Bear with me, this question is long. Suppose you're thinking about the field $K=\mathbb{Q}(\sqrt{-5})$, and you wonder what the ray class field of this with modulus $(2)$ is. A genie comes by and hands you the field $L=K\left(\sqrt{1+2i}\right)$. How would you verify that this is in fact the ray class field?

One thing to do is to show that all principal prime ideals generated by elements $1\mod 2$ in $K$ split in $L$. This is easy enough for primes of $\mathbb{Q}$ that are inert in $K$, but it is more difficult to do this for primes that split going from $\mathbb{Q}$ to $K$. For any single prime, e.g. $(3+2\sqrt{-5})$, it's easy to show that this splits as

$(3+2\sqrt{-5})=(3+2\sqrt{-5}, \sqrt{1+2i}+5)(3+2\sqrt{-5}, \sqrt{1+2i}+8)(3+2\sqrt{-5}, \sqrt{1+2i}-8)(3+2\sqrt{-5}, \sqrt{1+2i}-5)$.

But given any prime, you need to be able to show that it factorizes. This ends up being the same as solving $x^4-2x^2+5\equiv0\mod p$, as we did for the prime in $K$ over $29$; $x^4-2x^2+5$ factorizes $\mod29$ as $(x+5)(x+8)(x-5)(x-8)$.

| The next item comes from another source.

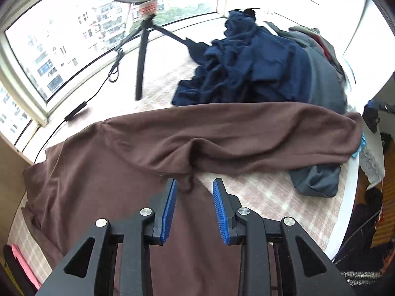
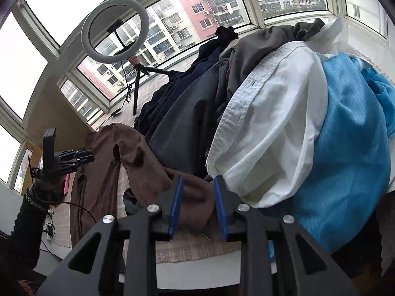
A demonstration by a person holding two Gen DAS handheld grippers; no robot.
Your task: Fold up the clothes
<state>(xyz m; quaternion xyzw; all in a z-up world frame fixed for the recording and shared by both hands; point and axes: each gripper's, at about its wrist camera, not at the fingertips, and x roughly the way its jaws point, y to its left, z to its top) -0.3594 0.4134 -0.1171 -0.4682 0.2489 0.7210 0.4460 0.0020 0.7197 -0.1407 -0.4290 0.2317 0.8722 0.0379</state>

This method is infeasible, and is actually sort of the end goal for me, so let's look at something else. The ray class group of $K$ with modulus $(2)$ has 4 elements; nonprincipal ideals have index 2 inside the group of ideals, and principal ideals are generated by either $\sqrt{-5}+2\alpha$ or $1+2\alpha$. So there are 2 principal ideal classes, those in the identity element of the group and those that are not but whose squares are. And we can take any nonprincipal element, say $(3, 1+\sqrt{-5})$, and square it to get $(3, 1+\sqrt{-5})^2=(2-\sqrt{-5})$, so there is some nonprincipal ideal class which, when squared, is not the identity element in this group. So we must have the ray class group cyclic of order $4$. So the Galois group $Gal(L/K)$ must be too.

Now $K(i)$ is the Hilbert class field of $K$, and so it must be inside $L$. Thus this is the unique quadratic extension of $K$ in $L$, and $L$ is some quadratic extension of $K(i)$, say $K(\sqrt{a+bi})$ with $a, b\in K$. The nontrivial element of $Gal(K(i)/K)$ extends to an element of $Gal(L/K)$ which does not fix $K(i)$, so it is a generator of $Gal(L/K)$; so the element of the Galois group sending $\sqrt{a+bi}$ to $\sqrt{a-bi}$ is a generator. It also sends $\sqrt{a-bi}$ to $-\sqrt{a+bi}$.

Now we have to determine what $a$ and $b$ are. If $\sqrt{a-bi}=(c+di)+(e+fi)\sqrt{a+bi}$, then applying the generator twice gives $-\sqrt{a-bi}=(c+di)-(e+fi)\sqrt{a+bi}$; then $c=d=0$ and $\sqrt{a-bi}=(e+fi)\sqrt{a+bi}$. And $\sqrt{a^2+b^2}=\sqrt{a+bi}\cdot\sqrt{a-bi}$ is in $L$, and $K(\sqrt{a^2+b^2})$ is a quadratic extension of $K$, so $K(\sqrt{a^2+b^2})=K(i)$, so $\sqrt{a^2+b^2}=vi$ for some $v\in K$. That is, we have $a^2+b^2+v^2=0$.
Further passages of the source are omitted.